Yeah but k8s is an example with a presumably very similar pattern :)

Also, while Task labels could be added by a ECS Metadata processor

From my understanding, it's not a could be but a when will it be - aren't we planning on adding an ECS processor so the information is added to data published by the application as well to allow correlation between ecs metrics and app metrics?

container labels

Understood on the container labels - they do seem important to add in the receiver for those reasons. So yeah, the worst case is processor is also enabled and a small amount of extra overhead populating task information twice, but not a big deal.
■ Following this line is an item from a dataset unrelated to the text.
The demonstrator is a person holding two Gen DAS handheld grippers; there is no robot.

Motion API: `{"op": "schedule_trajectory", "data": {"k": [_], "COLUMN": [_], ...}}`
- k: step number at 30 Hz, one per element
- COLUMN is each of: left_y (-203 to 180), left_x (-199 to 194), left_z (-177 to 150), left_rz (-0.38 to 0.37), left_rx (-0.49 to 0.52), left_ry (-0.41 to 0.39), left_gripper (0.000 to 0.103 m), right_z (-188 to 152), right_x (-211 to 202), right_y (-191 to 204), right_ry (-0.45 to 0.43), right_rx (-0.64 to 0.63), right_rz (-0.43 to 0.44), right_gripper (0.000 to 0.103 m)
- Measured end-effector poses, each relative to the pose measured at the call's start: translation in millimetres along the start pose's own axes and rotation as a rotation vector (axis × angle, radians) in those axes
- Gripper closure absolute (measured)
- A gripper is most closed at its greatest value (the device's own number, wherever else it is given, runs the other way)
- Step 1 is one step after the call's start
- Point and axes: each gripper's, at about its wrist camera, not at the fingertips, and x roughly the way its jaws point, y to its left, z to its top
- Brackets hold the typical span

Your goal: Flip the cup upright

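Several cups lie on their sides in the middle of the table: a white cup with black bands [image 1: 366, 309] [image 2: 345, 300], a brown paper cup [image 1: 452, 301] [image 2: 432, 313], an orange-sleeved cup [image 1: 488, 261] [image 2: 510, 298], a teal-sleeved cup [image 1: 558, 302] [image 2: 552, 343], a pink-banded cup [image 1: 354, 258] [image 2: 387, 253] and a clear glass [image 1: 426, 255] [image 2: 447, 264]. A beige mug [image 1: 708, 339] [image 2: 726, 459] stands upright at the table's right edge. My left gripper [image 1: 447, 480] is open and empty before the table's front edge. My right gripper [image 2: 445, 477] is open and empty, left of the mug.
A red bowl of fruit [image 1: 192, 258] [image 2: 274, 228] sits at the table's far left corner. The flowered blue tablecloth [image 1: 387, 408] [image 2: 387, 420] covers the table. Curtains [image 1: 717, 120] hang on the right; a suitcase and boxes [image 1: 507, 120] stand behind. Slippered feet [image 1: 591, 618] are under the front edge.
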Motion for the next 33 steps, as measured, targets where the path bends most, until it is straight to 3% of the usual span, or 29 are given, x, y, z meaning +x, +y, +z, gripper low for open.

I'll finally add that we've discussed this a bunch internally, and I think Rayhan has discussed it a bit externally as well. This implementation has been thought out.

This isn't helpful because

  1. Internal discussions don't provide value when working in OSS. Going forward, it'll be good to move all related design discussions to GitHub or public Slack or gitter as well to faciliate AWS involvement in OpenTelemetry or other OSS
  2. An implementation being thought out doesn't mean rubberstamped reviews or allow avoiding probing questions during reviews. It's what code reviews are there for

labelKeys := make([]*metricspb.LabelKey, 0, 3)
labelValues := make([]*metricspb.LabelValue, 0, 3)

labelKeys = append(labelKeys, &metricspb.LabelKey{Key: "ecs.container-name"})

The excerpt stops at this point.